Kur’an’ın mucize oluşu / benzerini yapmakta herkesi acze düşüren İ’CAZı; az sözle çok mânâ

     İfade etmek demek olan veciz / özlü sözlerle ifade kabiliyeti, yani konuları ÎCAZ ile 

     Dile getirmesi, sahip olduğu şu hususlardan ötürüdür.

     Kur’an’ın i’cazı:

     Lâfzın / sözünün fesahati / açık ve akıcı olmasından,

     Nazmının / kafiyeli, vezinli sözünün cezaleti / âhenkli, güzel ifadesinden, 

     Mânâ ve anlamının belâgati / sözünün yerinde sarf edilmesinden,

     Mefhumlarının / sözünün ifade ettiği mânâların bedaati / yeni, güzel ve orijinal olmasından,

     Mânâyı dolaylı olarak anlatan güzel sözlerinin, yani mazmunlarının beraati / 

     Hem güzel hem de üstün olmasından,

     Üslûbunun / ifade tarzının garabeti / garip ve şaşırtıcı kelimeler kullanmasından tevellüt eden /

     Meydana gelen nakş-ı acip oluşundan / görülmedik, şaşırtıcı, hayran bırakıcı, İlahî bir ifade

     Nakşı olmasındandır. Çünkü Kur’an: 

     Kevnî / kâinatla, oluşla ilgili İlâhî emirlerdeki gayptan / bilinmezden bahseder.
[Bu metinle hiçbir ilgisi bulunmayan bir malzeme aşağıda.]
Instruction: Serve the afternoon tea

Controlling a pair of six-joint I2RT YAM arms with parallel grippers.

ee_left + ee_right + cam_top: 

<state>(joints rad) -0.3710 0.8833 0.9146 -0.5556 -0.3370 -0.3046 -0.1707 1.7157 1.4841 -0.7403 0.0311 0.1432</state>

     İlâhî hakikatlerdeki gayptan / bizce meçhul kalan bilgiden söz eder.

     Mazideki gayptan / geçmişteki olup bitenlerden haber verir.
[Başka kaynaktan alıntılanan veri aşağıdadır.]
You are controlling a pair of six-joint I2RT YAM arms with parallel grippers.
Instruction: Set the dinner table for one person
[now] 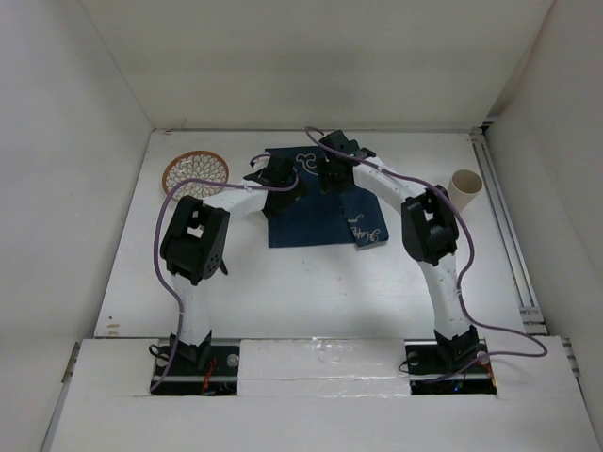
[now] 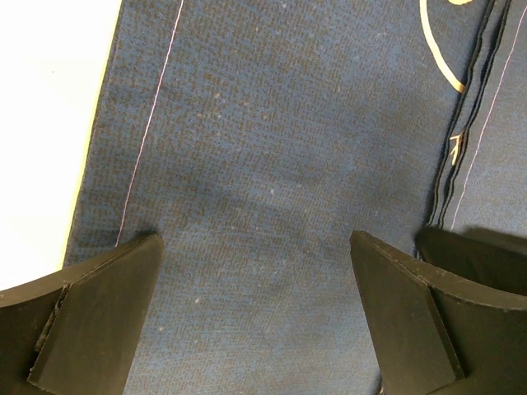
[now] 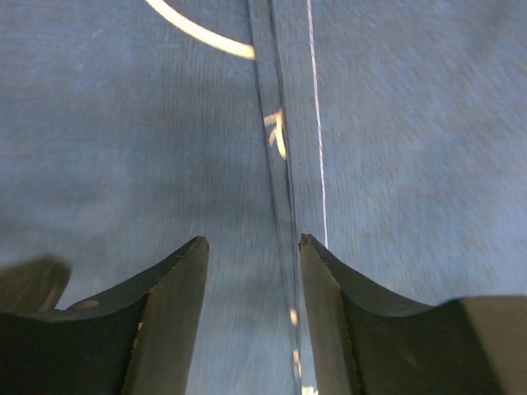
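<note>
The dinner table lies white and flat under everything, running from the arm bases to the far wall, and the navy placemat sits at its far middle with both arms reaching over it. The cloth looks doubled over, so we judge the step in hand to be opening it out flat. The left gripper hangs low over the cloth near its left border, jaws spread wide and holding nothing. The right gripper has its jaws parted more narrowly, and they straddle a fold edge without pinching it. To do this well, we should sink the right fingers until only the top layer lies between them, then close. The left should press down on the lower layer as an anchor while the right draws the flap over. We should keep the pull low and slow, away from the cup at the right and the woven disc at the far left.
</note>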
     Müstakbeldeki gayptan / gelecekte olacaklardan dem vurur.

     Kısaca Kur’an: 

     İlmü’l-guyup / bilinmeyene ve görülmeyenlere dair ilimleri ihtiva eden / 

     İçine alan meçhulleri mâlum eden İlâhî bir kitaptır.

     Kur’an:

     Arapça tarz ve usullere uygun sahih / doğru, kusursuz ve mükemmel lâfız ve sözler içerir.

     Nazar-ı belâgatte / güzel ve etkili ifade açısından, herkesin güzel bulup beğendiği, 

     Makbul cümlelere yer verir.

     Şer’î, dinî ve Rabbanî kanunların hikmetine münasip / uygun, pek vâsi / 

     Pek geniş vücuh / vecihleri, hususları, ihtimal ve olasılıkları ihata eder / içine alır.
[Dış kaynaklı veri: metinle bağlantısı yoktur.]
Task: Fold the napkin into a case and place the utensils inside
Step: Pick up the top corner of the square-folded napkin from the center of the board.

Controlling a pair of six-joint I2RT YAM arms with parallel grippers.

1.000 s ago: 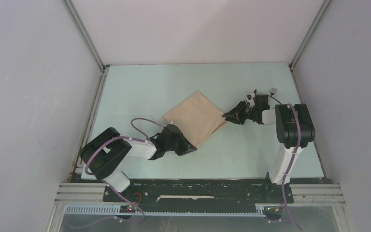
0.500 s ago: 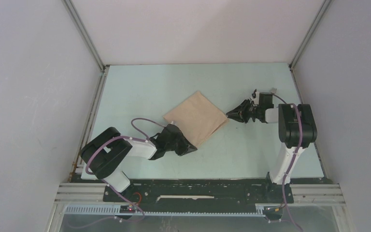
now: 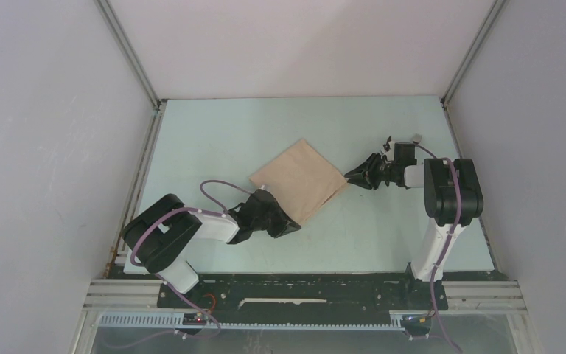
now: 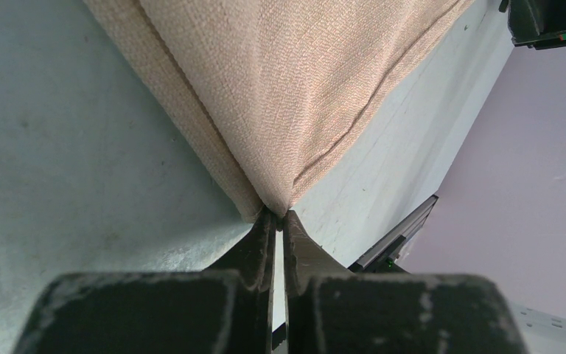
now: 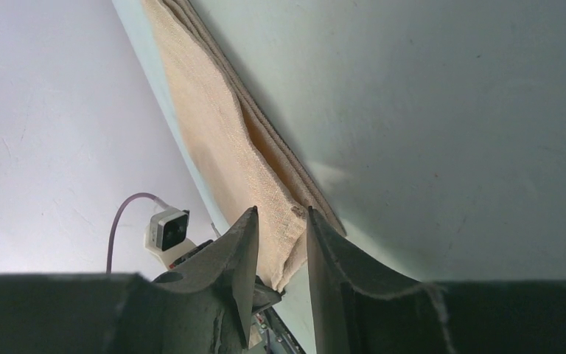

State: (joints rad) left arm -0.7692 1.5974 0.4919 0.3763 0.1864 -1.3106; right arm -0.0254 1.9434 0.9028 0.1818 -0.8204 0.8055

     Mânâ bakımından meşarib-i evliyanın / velîlerin meşreplerini, 

     Evliyanın tespit ve hizmet tarzlarını ve mesleklerini seçmelerinde onlara önayak olur.

     Ezvak-ı ârifînin / marifet ve hakikat mertebesine erişen, 

     Üstün görüşlü kimselerin zevklerinin, yegâne / tek kaynağıdır.

     Mezahib-i sâlikînin / müritlerin tarikate sülûk edenlerin /

     Girenlerin; usul ve metotlarını aldıkları bir danışmanlık görevi yapar.

     Mesalik-i fukahanın / fıkıhçılar / İslâm hukukçularının takip ettikleri yolları, 

     İçinde buldukları, kutsal bir başvuru merkezidir.

     Turuk-ı mütekellimînin / kelam âlimlerinin takip ettikleri yolların menbaını teşkil eder.

     Daha bunlar gibi nicelerinin meslek, meşrep, usul ve metotlarını 

     Bilmekte, bulmakta ve tespitte en büyük yardımcısı,    

     Onlara ışık tutan en gür kaynağı ve projektörüdür.

     Ahkâm / hükümler, kanaatler cihetiyle, hakaik-ı ahvali / gerçek durumları,

     Desatir-i saadet-i dâreyn / dünya ve âhiret saadetini kazandıran kural ve prensipleri,

     Vesail-i terbiyeyi / terbiye vesilelerini, eğitim yollarını,

     Revabıt-ı hayat-ı içtimaiyeyi / toplu yaşama ve sosyal hayat bağlarını istiab eder / 

     Kapsar ve içine alır.

     İlmi cihetiyle ulûm-i kevniyeyi / kevnî ilimleri, kâinat ve dünya ile ilgili bilimleri,

     Ulûm-i İlâhîyeyi / dinî ilimleri istiğrak eder / kapsar, içine alır.

     Velhasıl Kur’an: Makasıd / maksat ve gayeler cihetiyle; muvazenet / 

     Dengelilik ve ıttırat / düzgün tarzda olmayı ve  desatir-i fıtrata / 

     Yaratılış kanunlarına mutabakatından / uygunluğundan neş’et eden / 

     Meydana gelen harikulâde bir câmiiyet / olağanüstü kapsamlılık gösteren kutsal bir kitabdır.